Hereditary Spastic Paraplegia 54 (SPG54) is a rare and complex form of hereditary spastic paraplegia, characterized by the onset in early childhood of progressive spasticity [1]. It is an autosomal recessive neurological disorder that affects the corticospinal tract, leading to difficulty walking and other motor symptoms.

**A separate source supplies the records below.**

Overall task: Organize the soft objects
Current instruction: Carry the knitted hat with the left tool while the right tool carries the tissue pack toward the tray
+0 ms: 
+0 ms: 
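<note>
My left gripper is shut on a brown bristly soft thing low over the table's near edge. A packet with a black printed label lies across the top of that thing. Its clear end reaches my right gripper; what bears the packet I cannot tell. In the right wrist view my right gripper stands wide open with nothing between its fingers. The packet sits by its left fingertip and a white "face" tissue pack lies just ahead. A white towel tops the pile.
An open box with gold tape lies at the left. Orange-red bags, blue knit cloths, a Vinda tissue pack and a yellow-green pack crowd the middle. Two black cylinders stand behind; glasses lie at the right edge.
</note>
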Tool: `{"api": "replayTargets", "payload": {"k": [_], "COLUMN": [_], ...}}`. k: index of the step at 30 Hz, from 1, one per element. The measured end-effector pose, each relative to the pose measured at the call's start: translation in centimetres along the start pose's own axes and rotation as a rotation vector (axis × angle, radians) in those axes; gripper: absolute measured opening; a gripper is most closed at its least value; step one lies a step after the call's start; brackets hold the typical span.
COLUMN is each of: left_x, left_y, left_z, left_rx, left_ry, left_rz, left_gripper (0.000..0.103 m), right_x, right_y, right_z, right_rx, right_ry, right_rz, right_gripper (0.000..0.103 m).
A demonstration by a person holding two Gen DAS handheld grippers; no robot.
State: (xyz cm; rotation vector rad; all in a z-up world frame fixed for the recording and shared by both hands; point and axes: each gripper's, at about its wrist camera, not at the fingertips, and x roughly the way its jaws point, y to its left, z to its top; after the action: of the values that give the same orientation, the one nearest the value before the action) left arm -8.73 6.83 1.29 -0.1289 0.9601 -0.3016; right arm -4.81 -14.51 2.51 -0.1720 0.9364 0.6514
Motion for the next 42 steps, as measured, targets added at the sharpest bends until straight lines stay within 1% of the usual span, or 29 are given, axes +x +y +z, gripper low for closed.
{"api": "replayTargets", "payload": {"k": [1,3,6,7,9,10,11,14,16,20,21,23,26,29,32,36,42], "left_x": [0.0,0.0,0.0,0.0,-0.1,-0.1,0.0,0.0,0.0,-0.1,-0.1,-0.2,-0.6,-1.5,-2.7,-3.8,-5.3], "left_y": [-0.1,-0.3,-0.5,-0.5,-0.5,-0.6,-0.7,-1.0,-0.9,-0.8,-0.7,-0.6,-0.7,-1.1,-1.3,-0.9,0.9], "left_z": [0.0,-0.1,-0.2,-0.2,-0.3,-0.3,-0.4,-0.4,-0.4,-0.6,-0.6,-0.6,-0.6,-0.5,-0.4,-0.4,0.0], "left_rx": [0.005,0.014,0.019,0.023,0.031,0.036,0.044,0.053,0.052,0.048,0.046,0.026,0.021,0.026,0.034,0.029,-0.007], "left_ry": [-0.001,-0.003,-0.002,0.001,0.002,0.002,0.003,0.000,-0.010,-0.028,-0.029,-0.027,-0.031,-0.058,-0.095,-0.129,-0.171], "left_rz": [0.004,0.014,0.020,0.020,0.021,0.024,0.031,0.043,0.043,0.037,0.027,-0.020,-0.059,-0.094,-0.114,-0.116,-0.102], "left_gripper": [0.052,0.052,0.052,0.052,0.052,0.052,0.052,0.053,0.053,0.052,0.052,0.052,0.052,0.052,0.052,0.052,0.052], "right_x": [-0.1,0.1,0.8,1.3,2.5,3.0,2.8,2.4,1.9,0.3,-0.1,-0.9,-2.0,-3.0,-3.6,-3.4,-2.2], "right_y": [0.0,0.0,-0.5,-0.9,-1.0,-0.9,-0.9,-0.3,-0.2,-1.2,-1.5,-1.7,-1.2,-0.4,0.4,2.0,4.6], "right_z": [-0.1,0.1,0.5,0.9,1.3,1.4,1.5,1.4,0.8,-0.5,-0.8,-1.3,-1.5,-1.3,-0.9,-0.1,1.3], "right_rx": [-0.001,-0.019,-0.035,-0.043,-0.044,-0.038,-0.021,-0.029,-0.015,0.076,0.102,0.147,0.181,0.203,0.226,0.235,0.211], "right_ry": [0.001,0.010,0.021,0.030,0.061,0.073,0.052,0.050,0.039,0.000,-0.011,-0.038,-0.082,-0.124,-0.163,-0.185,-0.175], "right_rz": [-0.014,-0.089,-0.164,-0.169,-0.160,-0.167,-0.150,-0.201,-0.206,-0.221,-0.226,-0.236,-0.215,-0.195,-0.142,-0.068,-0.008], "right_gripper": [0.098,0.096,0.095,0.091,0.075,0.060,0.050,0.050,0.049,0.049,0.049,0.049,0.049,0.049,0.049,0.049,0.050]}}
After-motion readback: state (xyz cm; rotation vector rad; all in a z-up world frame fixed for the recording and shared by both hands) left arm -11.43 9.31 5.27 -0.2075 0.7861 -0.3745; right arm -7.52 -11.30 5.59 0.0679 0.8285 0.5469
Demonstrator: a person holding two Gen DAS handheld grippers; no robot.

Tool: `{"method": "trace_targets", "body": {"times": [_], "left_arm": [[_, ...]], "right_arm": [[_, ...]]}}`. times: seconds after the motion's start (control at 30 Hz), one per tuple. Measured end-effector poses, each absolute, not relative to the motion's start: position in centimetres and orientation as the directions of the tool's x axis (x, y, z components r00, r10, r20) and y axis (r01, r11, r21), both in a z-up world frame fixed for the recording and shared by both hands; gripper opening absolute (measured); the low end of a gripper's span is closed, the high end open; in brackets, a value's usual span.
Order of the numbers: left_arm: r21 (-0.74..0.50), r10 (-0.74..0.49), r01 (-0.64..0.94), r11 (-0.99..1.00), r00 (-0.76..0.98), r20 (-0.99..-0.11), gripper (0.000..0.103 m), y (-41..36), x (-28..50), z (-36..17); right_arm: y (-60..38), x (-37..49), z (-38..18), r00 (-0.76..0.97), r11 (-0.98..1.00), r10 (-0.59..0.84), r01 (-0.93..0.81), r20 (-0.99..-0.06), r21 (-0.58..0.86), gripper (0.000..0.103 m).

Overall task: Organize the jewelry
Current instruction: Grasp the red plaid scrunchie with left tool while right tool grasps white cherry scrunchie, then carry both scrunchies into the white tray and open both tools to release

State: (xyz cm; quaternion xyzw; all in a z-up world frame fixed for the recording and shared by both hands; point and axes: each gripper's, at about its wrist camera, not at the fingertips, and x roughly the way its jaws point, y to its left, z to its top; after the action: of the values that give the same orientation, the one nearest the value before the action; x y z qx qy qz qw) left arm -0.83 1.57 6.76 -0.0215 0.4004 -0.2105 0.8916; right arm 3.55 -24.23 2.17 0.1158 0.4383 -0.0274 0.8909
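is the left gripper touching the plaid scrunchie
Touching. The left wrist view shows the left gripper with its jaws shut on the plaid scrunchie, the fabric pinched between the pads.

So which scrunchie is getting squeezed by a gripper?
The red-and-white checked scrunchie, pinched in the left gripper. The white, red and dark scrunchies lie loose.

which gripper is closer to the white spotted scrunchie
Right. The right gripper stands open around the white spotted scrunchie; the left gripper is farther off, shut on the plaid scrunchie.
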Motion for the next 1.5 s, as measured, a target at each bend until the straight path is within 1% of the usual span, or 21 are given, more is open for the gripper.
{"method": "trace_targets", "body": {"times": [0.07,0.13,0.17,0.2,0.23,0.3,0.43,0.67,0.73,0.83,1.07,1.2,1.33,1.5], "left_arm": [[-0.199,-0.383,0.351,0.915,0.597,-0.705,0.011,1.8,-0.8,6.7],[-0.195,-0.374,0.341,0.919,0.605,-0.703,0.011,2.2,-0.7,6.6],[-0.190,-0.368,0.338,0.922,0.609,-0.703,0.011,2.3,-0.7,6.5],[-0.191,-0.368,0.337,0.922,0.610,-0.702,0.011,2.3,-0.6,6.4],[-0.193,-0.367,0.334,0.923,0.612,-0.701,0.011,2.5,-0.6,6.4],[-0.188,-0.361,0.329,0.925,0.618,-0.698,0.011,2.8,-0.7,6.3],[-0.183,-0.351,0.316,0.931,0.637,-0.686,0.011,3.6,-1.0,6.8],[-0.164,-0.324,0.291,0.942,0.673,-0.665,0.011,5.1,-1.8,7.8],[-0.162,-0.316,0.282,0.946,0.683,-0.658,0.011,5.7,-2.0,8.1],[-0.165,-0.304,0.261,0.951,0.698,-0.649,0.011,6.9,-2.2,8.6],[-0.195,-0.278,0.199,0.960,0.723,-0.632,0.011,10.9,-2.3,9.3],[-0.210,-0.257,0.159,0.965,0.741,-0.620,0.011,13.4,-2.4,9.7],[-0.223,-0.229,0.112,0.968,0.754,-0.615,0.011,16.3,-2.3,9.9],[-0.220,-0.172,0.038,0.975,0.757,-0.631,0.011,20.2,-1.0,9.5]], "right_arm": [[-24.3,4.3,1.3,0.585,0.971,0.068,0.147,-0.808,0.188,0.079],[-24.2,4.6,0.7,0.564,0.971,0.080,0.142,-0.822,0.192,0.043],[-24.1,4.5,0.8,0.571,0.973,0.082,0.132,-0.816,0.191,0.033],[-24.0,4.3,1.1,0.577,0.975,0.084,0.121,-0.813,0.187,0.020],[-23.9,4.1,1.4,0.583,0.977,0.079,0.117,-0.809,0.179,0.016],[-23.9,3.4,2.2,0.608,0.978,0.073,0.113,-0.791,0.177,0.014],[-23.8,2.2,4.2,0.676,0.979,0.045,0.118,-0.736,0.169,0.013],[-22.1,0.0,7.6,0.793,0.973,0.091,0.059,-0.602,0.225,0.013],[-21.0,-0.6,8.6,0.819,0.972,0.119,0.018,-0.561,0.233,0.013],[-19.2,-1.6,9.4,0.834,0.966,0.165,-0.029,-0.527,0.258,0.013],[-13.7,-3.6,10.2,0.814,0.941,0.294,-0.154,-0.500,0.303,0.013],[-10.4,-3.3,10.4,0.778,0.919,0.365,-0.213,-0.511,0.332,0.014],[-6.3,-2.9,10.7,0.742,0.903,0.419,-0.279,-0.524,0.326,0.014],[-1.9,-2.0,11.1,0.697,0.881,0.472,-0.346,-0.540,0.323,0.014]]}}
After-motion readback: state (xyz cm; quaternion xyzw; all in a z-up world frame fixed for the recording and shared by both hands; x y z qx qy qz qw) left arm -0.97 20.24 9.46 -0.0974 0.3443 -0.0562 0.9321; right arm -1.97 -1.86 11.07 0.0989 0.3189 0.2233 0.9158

Some common features of SPG54 include:

  • Progressive early-onset spasticity: This refers to a gradual worsening of muscle stiffness and weakness in the lower limbs [2].
  • Intellectual disability: Many individuals with SPG54 experience some level of intellectual disability or cognitive impairment [1].
  • Short stature: People with SPG54 may be shorter than average, which can be due to various factors such as delayed growth or reduced mobility [3].
  • Distal axonopathy: This refers to a type of nerve damage that affects the distal (far) parts of the axons, leading to motor symptoms [6].

SPG54 is caused by mutations in the DDHD2 gene, which codes for an enzyme involved in lipid metabolism and axonal function [8][9]. The clinical characteristics and progression of SPG54 can vary significantly from person to person.

References: [1] X Xu · 2022 · Cited by 2 [2] X Xu · 2022 · Cited by 2 [3] Jul 12, 2017 [6] by M Gonzalez · 2013 · Cited by 76 [8] by YT Chou · 2023 · Cited by 3 [9] by YT Chou · 2023 · Cited by 3

Additional Characteristics

  • Short stature
  • Intellectual disability
  • Progressive early-onset spasticity
  • Distal axonopathy

Signs and Symptoms

Hereditary Spastic Paraplegia (HSP) type 54, also known as Autosomal Recessive Spastic Paraplegia Type 54 (ARSPG54), is a rare and complex form of HSP. The primary signs and symptoms of ARSPG54 include:

  • Progressive spastic paraplegia: This refers to the gradual weakening and stiffness of the legs, which can lead to difficulty walking.
  • Cerebellar signs: These are problems with coordination and balance, which can affect the way a person walks or performs other physical tasks.
  • Short stature: People with ARSPG54 may experience growth delays, leading to shorter than average height.
  • Delayed psychomotor development: This refers to delayed development of motor skills, such as crawling, walking, or talking.
  • Intellectual disability: Some individuals with ARSPG54 may experience intellectual disabilities, which can range from mild to severe.
  • Foot contractures: These are deformities in the feet that can cause pain and difficulty walking.
  • Dysarthria: This is a speech disorder characterized by slurred or difficult-to-understand speech.
  • Dysphagia: This refers to difficulty swallowing, which can lead to problems with eating and drinking.
  • Strabismus: This is a condition where the eyes do not align properly, leading to vision problems.
  • Optic hypoplasia: This is a rare condition where the optic nerve is underdeveloped, leading to vision problems.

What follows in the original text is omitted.